Instructions for the task:
Skip the pictures. Give all the data again exactly.

START Data below

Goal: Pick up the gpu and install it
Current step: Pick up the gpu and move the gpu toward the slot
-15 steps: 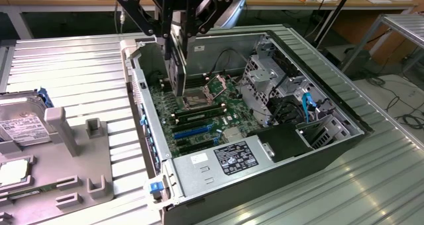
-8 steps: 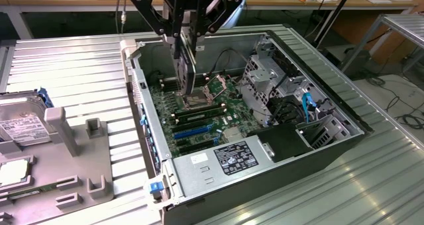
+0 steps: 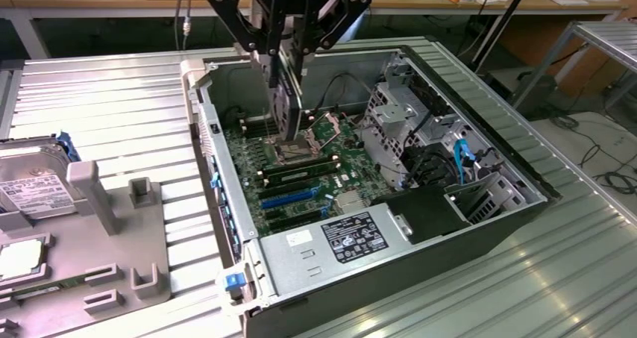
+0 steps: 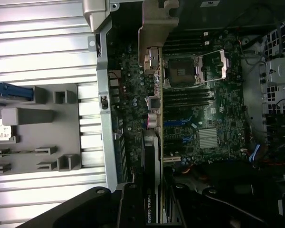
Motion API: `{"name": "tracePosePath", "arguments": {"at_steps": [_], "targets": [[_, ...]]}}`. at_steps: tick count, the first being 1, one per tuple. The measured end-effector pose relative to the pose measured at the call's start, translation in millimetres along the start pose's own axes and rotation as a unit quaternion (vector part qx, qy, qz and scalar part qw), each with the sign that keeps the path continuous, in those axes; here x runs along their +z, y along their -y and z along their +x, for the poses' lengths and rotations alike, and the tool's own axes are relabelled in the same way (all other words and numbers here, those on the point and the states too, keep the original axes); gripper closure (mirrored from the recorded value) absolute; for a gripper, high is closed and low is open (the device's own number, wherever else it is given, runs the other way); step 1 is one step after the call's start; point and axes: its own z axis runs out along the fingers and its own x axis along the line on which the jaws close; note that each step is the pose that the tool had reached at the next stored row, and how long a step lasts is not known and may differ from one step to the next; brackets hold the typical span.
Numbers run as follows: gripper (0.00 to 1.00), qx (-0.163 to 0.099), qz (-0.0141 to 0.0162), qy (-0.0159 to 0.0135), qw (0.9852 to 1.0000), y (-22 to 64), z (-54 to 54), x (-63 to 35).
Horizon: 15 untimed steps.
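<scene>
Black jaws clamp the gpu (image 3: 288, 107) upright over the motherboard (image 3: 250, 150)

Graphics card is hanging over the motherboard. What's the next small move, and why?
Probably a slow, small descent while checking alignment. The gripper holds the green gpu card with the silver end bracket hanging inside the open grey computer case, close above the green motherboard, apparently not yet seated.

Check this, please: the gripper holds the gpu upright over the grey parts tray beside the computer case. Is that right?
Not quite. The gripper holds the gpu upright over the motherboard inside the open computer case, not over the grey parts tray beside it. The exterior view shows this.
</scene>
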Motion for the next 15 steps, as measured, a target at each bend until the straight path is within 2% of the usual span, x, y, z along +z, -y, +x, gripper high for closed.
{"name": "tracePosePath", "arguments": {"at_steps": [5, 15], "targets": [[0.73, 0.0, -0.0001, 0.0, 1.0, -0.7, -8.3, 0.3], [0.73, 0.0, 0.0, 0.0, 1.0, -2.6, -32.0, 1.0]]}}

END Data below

Written solution:
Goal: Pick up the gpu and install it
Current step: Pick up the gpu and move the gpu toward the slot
-15 steps: 
-8 steps: 
+0 steps: 
+0 steps: 
Motion API: `{"name": "tracePosePath", "arguments": {"at_steps": [_], "targets": [[_, ...]]}}`. at_steps: tick count, the first being 1, one per tuple. The measured end-effector pose relative to the pose measured at the call's start, translation in millimetres along the start pose's own axes and rotation as a unit quaternion (vector part qx, qy, qz and scalar part qw), each with the sign that keeps the path continuous, in those axes; here x runs along their +z, y along their -y and z along their +x, for the poses' lengths and rotations alike, and the tool's own axes are relabelled in the same way (all other words and numbers here, those on the point and the states too, keep the original axes); gripper closure (mirrored from the recorded value) absolute; for a gripper, high is closed and low is open (the device's own number, wherever else it is given, runs the other way); step 1 is one step after the call's start; point and axes: its own z axis runs out along the fingers and its own x axis along the line on which the jaws close; note that each step is the pose that the tool had reached at the next stored row, and how long a step lasts is not known and may differ from one step to the next; brackets hold the typical span.
Numbers run as follows: gripper (0.00 to 1.00), qx (-0.163 to 0.099), qz (-0.0141 to 0.0162), qy (-0.0159 to 0.0135), qw (0.9852 to 1.0000), y (-22 to 64), z (-54 to 54), x (-63 to 35).
Horizon: 15 untimed steps.
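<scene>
Black jaws clamp the gpu (image 3: 288, 107) upright over the motherboard (image 3: 250, 150)

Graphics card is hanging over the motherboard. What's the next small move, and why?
Probably a slow, small descent while checking alignment. The gripper holds the green gpu card with the silver end bracket hanging inside the open grey computer case, close above the green motherboard, apparently not yet seated.

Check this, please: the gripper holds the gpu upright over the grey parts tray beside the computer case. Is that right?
Not quite. The gripper holds the gpu upright over the motherboard inside the open computer case, not over the grey parts tray beside it. The exterior view shows this.
</scene>
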Motion for the next 15 steps, as measured, a target at each bend until the straight path is within 2% of the usual span, x, y, z along +z, -y, +x, gripper high for closed.
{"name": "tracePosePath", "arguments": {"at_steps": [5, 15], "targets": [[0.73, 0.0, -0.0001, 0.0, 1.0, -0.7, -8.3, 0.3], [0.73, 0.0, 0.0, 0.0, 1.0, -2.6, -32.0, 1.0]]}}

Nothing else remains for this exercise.